And so, dear brothers and sisters, I plead with you to give your bodies to God because of all he has done for you. Let them be a living and holy sacrifice—the kind he will find acceptable. This is truly the way to worship him. [Romans 12:1-2 (NLT)]
If you ever visited the Mayan ruins near Cancun, Mexico, chances are you saw the remains of a stone ball court with sloping walls. Nowhere near as impressive as the Mayan pyramids, I didn’t even take a picture when I saw one. Two stone rings hang about 20 feet up the walls. A ball game called pok-ta-pok was played there. As in volleyball, players passed a solid rubber ball around by hitting it with various parts of their bodies. Unlike volleyball, however, they could not touch the ball with their hands. The goal was to get the ball through one of the rings.
This game was a reenactment of the Mayan creation story and had ritual significance. When prisoners of war were forced to play the game, it became a prelude to their sacrifice by decapitation, heart removal, or disembowelment. Since blood was considered nourishment for the gods, the sacrifice of a living creature was a powerful one and the sacrifice of a human was the most powerful.
When we hear the word sacrifice, we tend to picture something as brutal and gruesome as the Mayans, satanic cults, King Manasseh sacrificing his son to Molech, or even Abraham placing his son on an altar and bringing a knife to his throat. We think of sacrifice as suffering terrible loss: the destruction or surrender of something precious to us. Having a negative connotation, we tend to see sacrifice as unpleasant, involuntary, or punishing.
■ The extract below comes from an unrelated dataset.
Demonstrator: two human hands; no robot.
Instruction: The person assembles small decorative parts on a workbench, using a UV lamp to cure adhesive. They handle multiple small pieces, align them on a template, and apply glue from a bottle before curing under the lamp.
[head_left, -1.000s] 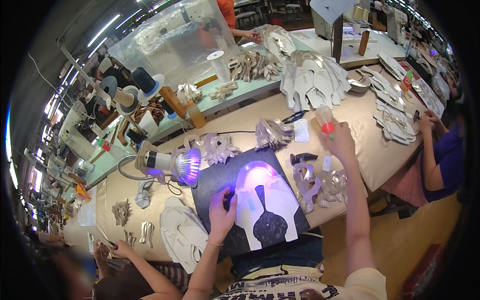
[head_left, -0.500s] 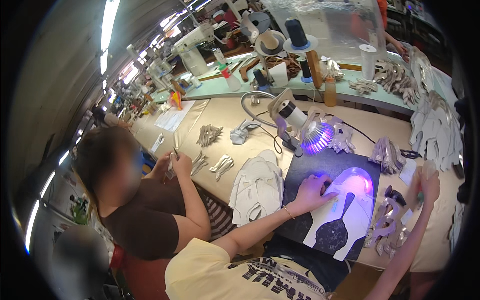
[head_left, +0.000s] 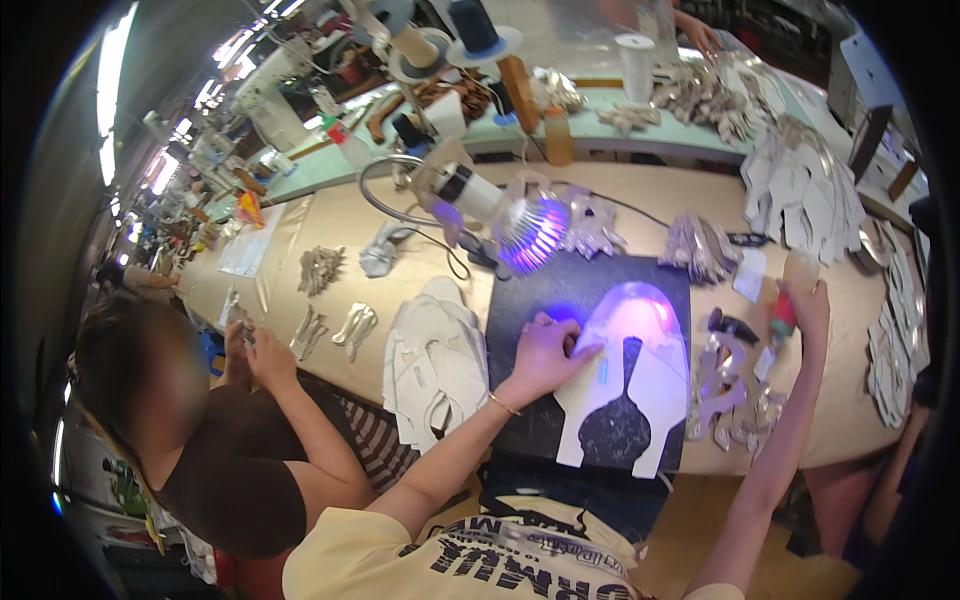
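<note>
A white U-shaped shoe upper piece point(head_left: 655, 365) lies on a dark board, its rounded toe lit violet-pink by a lamp. My left hand point(head_left: 552, 355) rests at its left edge, thumb pressed on the piece and the other fingers curled. To the right, my right hand point(head_left: 808, 308) is raised and wrapped around a squeeze bottle point(head_left: 784, 318) with a translucent body and red and green lower end. The bottle tilts nozzle-down, apart from the shoe piece. Below it lie curved silvery pieces point(head_left: 712, 390) and a small dark tool point(head_left: 733, 325).
The dark board point(head_left: 520, 420) lies under the shoe piece. A gooseneck lamp point(head_left: 530, 235) hangs over its far edge. White upper pieces point(head_left: 435, 350) are stacked at left, beside a seated co-worker point(head_left: 250, 430). Bundled pieces point(head_left: 698, 245) and thread spools point(head_left: 475, 30) stand farther back.
The view has turned right, so the scene sits farther left. My left hand stays on the shoe piece. My right hand still holds the bottle, whose red and green end now shows more clearly.
</note>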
There was, however, another scenario to that Mayan ball game. In some cases, it was the winners who were sacrificed. Teams willingly played in the hopes of winning and being sacrificed to the gods. This sacrifice was a privilege that gave great honor to the player and his family. Although the game’s losers lived, they were disgraced and may have become slaves. While it still seems barbaric to us, rather than a giving up of something, that sacrifice was seen as a gain.
God clearly prohibited human sacrifice when he gave the law to the Israelites, yet Paul tells the Romans to be living sacrifices! This is neither a forced sacrifice nor one of punishment; we are not defeated warriors being sacrificed in shame. This is an enthusiastic sacrifice, like that of the Mayan warriors who chose to compete in that sacrificial game. Like them, we are victors but, unlike them, ours is not a one-time sacrifice resulting in death but rather a constant placement of our lives at God’s disposal. It is a joyful and willing sacrifice of worship—a consecration of our lives to Him.
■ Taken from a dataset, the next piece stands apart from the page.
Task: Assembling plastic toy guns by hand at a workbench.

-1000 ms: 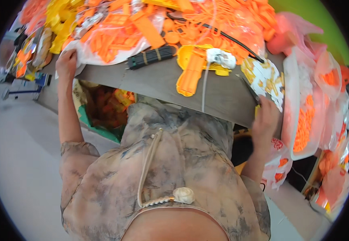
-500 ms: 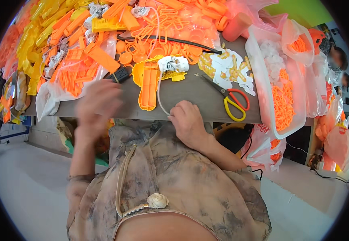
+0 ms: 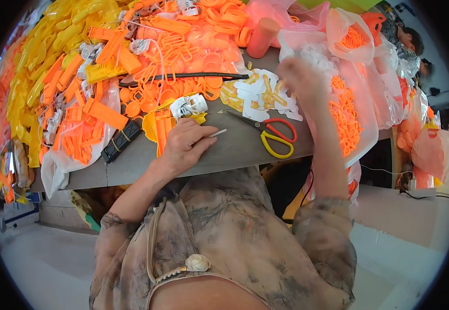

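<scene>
My left hand (image 3: 183,144) is closed around a thin white tube, whose end (image 3: 218,133) sticks out past the fingertips. It is in front of a yellow plastic half-shell (image 3: 151,126) and partly covers it. Inside the shell lie an orange part (image 3: 164,125) and a white mechanism (image 3: 189,106). My right hand (image 3: 303,82), smeared by motion, is over the left edge of a long white tray, near translucent white pieces (image 3: 315,56); its fingers cannot be made out. Scissors (image 3: 272,135) with one red and one yellow handle lie on the table between my hands.
Left of the shell lies a black block with a band (image 3: 121,140). Orange and yellow plastic parts (image 3: 54,57) are heaped along the back left. Paper stickers (image 3: 258,95) and a red cylinder (image 3: 263,37) stand beyond the scissors. Orange rings (image 3: 344,119) fill the tray's near part.
My left hand has moved right to the shell and now holds the tube. My right hand has left the tube and reached right and away to the tray. The view has shifted right.
</scene>
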A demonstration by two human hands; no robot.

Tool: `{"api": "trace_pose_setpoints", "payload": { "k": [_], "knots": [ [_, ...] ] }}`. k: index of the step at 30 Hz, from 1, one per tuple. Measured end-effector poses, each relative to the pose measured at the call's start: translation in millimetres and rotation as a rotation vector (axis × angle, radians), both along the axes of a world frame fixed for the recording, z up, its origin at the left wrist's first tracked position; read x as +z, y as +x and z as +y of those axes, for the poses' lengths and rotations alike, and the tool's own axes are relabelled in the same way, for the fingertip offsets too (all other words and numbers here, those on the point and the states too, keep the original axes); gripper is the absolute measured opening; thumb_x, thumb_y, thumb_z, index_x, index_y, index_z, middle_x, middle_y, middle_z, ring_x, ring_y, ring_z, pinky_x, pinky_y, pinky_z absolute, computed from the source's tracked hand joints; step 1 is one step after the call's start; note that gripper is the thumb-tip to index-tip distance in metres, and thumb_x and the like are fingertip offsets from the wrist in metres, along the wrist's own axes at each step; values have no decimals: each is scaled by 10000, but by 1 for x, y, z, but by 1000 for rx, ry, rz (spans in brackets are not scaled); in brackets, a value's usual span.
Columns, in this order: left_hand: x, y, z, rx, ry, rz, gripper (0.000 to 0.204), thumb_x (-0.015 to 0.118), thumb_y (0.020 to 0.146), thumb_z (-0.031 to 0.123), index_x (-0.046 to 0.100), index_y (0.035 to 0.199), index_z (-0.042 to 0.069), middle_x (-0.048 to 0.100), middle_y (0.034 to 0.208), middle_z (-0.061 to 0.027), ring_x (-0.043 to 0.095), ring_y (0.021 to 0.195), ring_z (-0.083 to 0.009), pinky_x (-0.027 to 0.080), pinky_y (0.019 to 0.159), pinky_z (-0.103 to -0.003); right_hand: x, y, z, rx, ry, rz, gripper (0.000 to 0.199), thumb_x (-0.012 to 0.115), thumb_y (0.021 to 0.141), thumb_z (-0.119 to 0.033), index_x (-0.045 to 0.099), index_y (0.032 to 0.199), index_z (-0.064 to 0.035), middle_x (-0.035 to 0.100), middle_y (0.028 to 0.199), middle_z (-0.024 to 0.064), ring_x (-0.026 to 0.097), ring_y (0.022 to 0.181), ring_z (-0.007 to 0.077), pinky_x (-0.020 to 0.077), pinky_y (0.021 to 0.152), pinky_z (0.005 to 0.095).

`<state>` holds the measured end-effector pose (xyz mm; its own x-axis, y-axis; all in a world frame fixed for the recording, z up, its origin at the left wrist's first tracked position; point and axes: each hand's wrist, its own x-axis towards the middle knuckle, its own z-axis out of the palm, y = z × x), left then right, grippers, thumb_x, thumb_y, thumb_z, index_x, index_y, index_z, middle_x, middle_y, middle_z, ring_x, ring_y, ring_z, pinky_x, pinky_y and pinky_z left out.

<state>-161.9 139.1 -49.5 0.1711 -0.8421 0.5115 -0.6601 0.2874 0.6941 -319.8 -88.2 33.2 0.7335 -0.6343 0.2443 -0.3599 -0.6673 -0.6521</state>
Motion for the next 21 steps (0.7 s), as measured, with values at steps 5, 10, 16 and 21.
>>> {"api": "trace_pose_setpoints", "payload": {
  "k": [5, 10, 16, 21],
  "knots": [
    [2, -11, -8, 47, -20, 22, 112, 679, 724, 37, 648, 832, 36, 553, 636, -68, 531, 615, -211, 401, 642, -327, 11, -20, -147, -244, -30, 129, 160, 547, 810, -145, 618, 895, -29, 601, 731, 22, 548, 587, 97, 448, 507, 251],
    [3, -15, -8, 94, -8, 36, 89, 673, 728, 28, 642, 809, 40, 558, 649, -67, 525, 612, -212, 391, 639, -329, -57, -5, -162, -227, -340, 546, 286, 639, 718, -195, 626, 944, -19, 645, 879, 158, 626, 809, 296, 479, 736, 412],
    [6, -13, -5, 112, 77, 284, 114, 673, 751, 22, 645, 861, 12, 611, 736, -65, 568, 685, -163, 449, 632, -283, -65, -15, -173, -261, -326, 573, 296, 682, 670, -223, 626, 880, -23, 640, 851, 163, 611, 828, 330, 464, 744, 431],
    [28, -7, 1, 130, 257, 633, 129, 638, 804, 29, 648, 927, -6, 618, 777, -11, 547, 763, -60, 450, 676, -212, 15, -11, -131, -251, -190, 309, 169, 660, 741, -171, 597, 752, -14, 603, 724, 50, 561, 690, 132, 447, 639, 269]
  ]
}}
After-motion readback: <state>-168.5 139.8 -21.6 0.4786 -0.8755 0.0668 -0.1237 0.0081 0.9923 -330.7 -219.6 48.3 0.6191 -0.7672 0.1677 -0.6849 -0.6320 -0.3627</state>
Sunday, we sang these words from Frances Havergal’s hymn: “Take my life and let it be consecrated, Lord, to Thee.” As we sang, we offered Him our time, hands, feet, voices, lips, money, intellect, will, heart, and love. That is what it means to be a living sacrifice to God. Four years after writing her hymn, Havergal responded to her own words, “Take my silver and my gold,” by giving away all of her jewelry (nearly fifty items) to a missionary society. About this sacrifice, she wrote a friend of her “extreme delight” and said, “I don’t think I ever packed a box with such pleasure.” Her words, actions, and joyful attitude are an example of what it means to be a living and holy sacrifice,
Take my love, my Lord, I pour at thy feet its treasure store.
Take myself and I will be ever, only, all for Thee.